American philatelist (1874–1938)

Clifford Washington Kissinger (February 6, 1874 – January 28, 1938), of Pennsylvania, was a philatelist, known to his friends as Cliff, and to some of his fellow stamp collectors as “the little Napoleon of philately.”

==Philatelic organizing==
Kissinger was an organizer of stamp clubs in the Pennsylvania area. He was particularly interested in establishing junior stamp clubs so that youth could be introduced to the hobby of collecting stamps. As part of his youth organizational efforts, he was one of the founders in 1891 of the Sons of Philatelia and then the rival Philatelic Sons of America where he served as its first president.
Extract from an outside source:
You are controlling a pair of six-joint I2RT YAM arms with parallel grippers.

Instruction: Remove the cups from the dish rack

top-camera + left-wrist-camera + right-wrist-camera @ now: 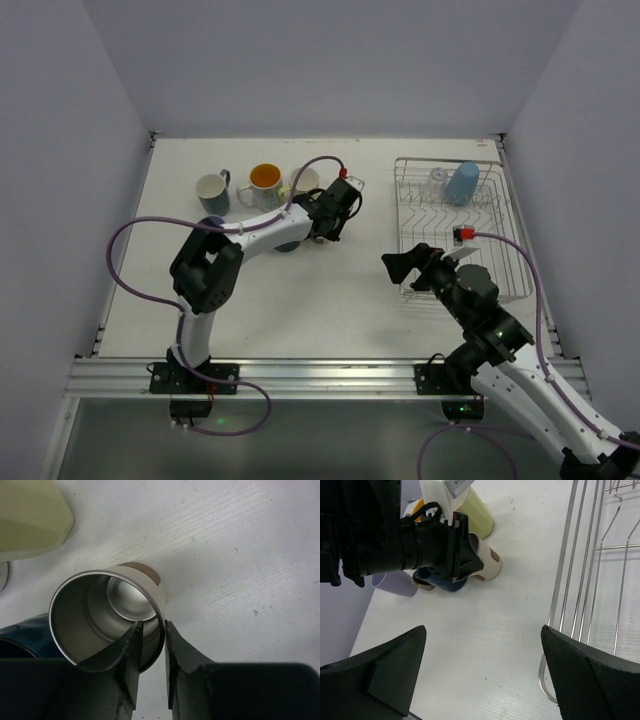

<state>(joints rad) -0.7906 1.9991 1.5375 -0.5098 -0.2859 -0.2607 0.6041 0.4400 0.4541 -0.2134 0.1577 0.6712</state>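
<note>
A metallic cup [107, 615] with a beige outside [489, 566] stands mouth up on the table. My left gripper [153, 627] straddles its rim, one finger inside and one outside. The jaws stand slightly apart, with a gap at the inner finger, so they are open. A navy cup [20, 635] and a cream cup [30, 515] stand close by. The dish rack [505, 270] sits at the right, holding a light blue cup [462, 183] and a clear glass [437, 178]. My right gripper [482, 640] hangs wide open and empty over bare table left of the rack's edge [560, 580].
A white mug [212, 190], an orange-lined mug [265, 182] and a lavender cup [395, 582] stand grouped at the back left. The left arm [410, 545] reaches over this group. Walls close off the table on the left, back and right.
</note>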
Cliff also served in various other philatelic societies: he was president of the Southern Philatelic Association, which was later known as the Society of Philatelic Americans. He also served with the American Philatelic Society, especially as secretary to the Publications Committee.

==Philatelic literature==
Kissinger was also editor and publisher of several philatelic journals, including the Pennsylvania Philatelist and Kissinger's Philatelic Postal Card, the latter publication reportedly dedicated more to his ego than to advancing the hobby of stamp collecting.

==Honors and awards==
In 1992 Kissinger was named to the American Philatelic Society Hall of Fame.